Mrs. Bowles, an American in Tokyo, wrote the following description of the doll palace, which was gift from the Empress of Japan:

The doll palace in the Educational Museum is wonderful. It is a perfect Japanese house, surrounded with an exquisite Japanese garden, the whole enclosed in a huge glass case. Miss America is, of course, sitting in the place of honor; on either side, as guests, are a number of American dolls, together with a few Japanese dolls who act as hostesses. All over the garden are articles used for kindergarten games. Some dolls are sliding down the slide; others are on the see-saw; some are picking flowers. There are just enough Japanese dolls to act as caretakers and hostesses.

Doll House
Photo courtesy of
National Science Museum, Tokyo

No aspect of the Japanese reception to the American dolls fascinated American children more than the story of the doll palace, and the keenest interest was taken in the beautiful photographs of it that were sent from Japan. 

A letter to the Minister of the Japanese Imperial Household from Sidney Gulick, members of the Committee on World Friendship Among Children, and other leaders of the Doll Program thanked the Japanese for their enthusiastic reception of the dolls:

We have learned with the greatest possible joy of the welcome receptions given the doll messengers, not only in the principal cities but in every part of Her Majesty's empire and in many thousands of schools.

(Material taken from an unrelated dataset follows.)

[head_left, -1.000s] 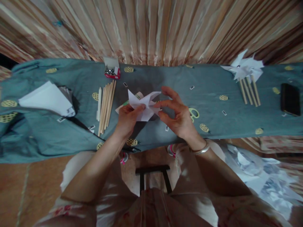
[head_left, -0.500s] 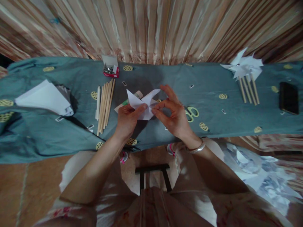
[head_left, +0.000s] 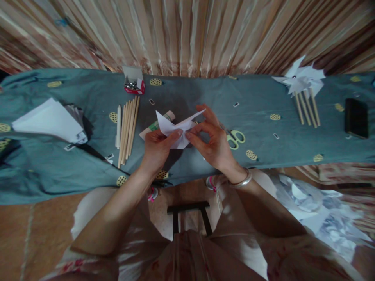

We were particularly pleased to learn of the visit to the Imperial Palace of Miss America and her 48 state sisters, of Her Majesty's entertainment of the little visitors for an entire week, and then of her gracious gift of a wonderful doll palace in which they shall have a permanent home in the Imperial Education Museum in Tokyo. Photographs have already been received showing the dolls in their beautiful new residence.